Eine offene Diskussion über die Ausgestaltung einer künftigen Kulturfinanzierung wird sich daher um die Frage nach dem „Sinn und Unsinn" der Bundeshaushaltsordnung bei der Kulturfinanzierung nicht herumdrücken können.
Wermutstropfen: Künstlersozialversicherung
Leider erhielt die positive Jahresbilanz in den letzten Wochen des Jahres 1999 einen drastischen Dämpfer. Mit der Absenkung des Bundeszuschusses zur Künstlersozialkasse hat der Bund seine kulturfreundliche Politik nicht bis zum Jahresende durchgehalten.
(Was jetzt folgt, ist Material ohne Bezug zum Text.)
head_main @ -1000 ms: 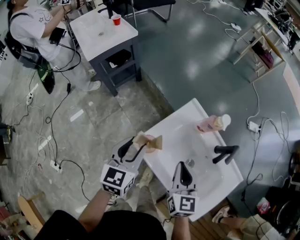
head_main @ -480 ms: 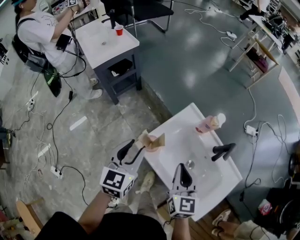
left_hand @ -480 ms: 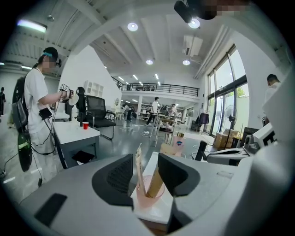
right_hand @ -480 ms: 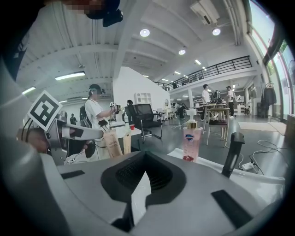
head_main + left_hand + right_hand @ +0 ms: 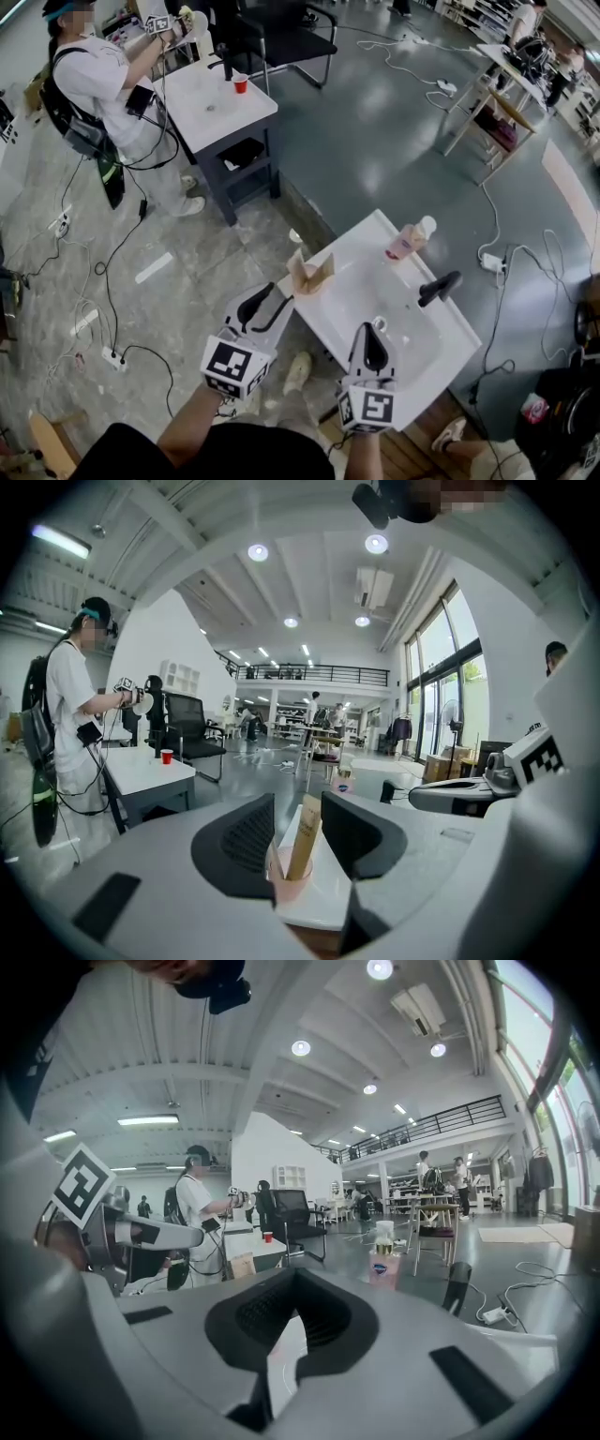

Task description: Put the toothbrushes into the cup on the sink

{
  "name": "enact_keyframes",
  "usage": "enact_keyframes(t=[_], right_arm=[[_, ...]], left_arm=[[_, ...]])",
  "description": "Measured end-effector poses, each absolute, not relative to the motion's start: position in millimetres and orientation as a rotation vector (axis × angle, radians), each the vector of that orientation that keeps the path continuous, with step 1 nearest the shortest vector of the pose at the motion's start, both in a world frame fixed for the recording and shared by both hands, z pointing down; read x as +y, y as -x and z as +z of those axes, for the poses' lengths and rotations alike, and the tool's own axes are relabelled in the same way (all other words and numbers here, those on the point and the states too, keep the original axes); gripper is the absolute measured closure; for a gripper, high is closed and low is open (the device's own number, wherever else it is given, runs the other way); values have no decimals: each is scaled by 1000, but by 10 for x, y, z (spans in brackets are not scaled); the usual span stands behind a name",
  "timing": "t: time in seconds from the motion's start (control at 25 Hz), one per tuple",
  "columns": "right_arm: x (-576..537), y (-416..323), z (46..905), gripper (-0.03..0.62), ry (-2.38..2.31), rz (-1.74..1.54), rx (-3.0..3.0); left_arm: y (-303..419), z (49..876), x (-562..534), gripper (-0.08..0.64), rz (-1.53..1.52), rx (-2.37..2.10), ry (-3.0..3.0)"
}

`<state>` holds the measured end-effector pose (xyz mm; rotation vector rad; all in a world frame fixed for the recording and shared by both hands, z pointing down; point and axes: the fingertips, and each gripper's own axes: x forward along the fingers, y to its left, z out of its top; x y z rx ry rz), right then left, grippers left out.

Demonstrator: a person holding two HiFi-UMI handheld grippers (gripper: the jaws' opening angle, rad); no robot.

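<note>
- Head view: one pink plastic cup (image 5: 307, 284) stands on the left corner of the white ceramic sink (image 5: 352, 246). Two tan cardboard toothbrush packs (image 5: 323, 270) stick up out of it.
- The left gripper view shows only one pack (image 5: 304, 834) clearly, and the cup's (image 5: 284, 878) base is cut off by the jaws. No bristles can be made out anywhere.
- There are two grippers. The left gripper (image 5: 277, 300) (image 5: 298, 804) sits just short of the cup, jaws apart and pinching nothing. The right gripper (image 5: 372, 339) (image 5: 292, 1288) hangs over the basin's near edge, jaws pressed together and empty.
- One pink soap bottle (image 5: 406, 242) (image 5: 382, 1260) and one black faucet (image 5: 438, 287) (image 5: 457, 1286) stand on the sink's far side.
- A second ago the left gripper's tips overlapped the cup; now a small gap shows.
</note>
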<state>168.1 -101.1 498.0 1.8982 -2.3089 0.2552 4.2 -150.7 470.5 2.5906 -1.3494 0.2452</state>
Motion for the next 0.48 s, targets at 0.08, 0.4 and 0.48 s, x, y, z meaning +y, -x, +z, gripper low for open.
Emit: enact_keyframes(t=[0.08,0.4,0.48], right_arm=[[-929,-1642,4848,594,-1918,227,-2308],[-519,-1496,4484,594,-1978,146,-2306],[-401,-1472,4434,594,-1990,135,-2298]], left_arm=[[-20,4594,-1402,405,231,-1337,-2608],[62,4323,-921,414,201,-1284,-2674],[89,4288,-806,424,203,-1277,-2688]])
Die Absenkung des Bundeszuschusses zur Künstlersozialkasse, die versteckt im Haushaltssanierungsgesetz zunächst durch die kalte Küche eingeführt werden sollte, konnte trotz des Protestes des Deutschen Kulturrates und zahlreicher anderer Verbände nicht verhindert werden. Jetzt ist zu hoffen, dass mit der im April geplantenNovelle einiges zurückgenommen wird und sich der Bund eindeutig und klar zur sozialen Sicherung der Künstlerinnen und Künstler bekennt.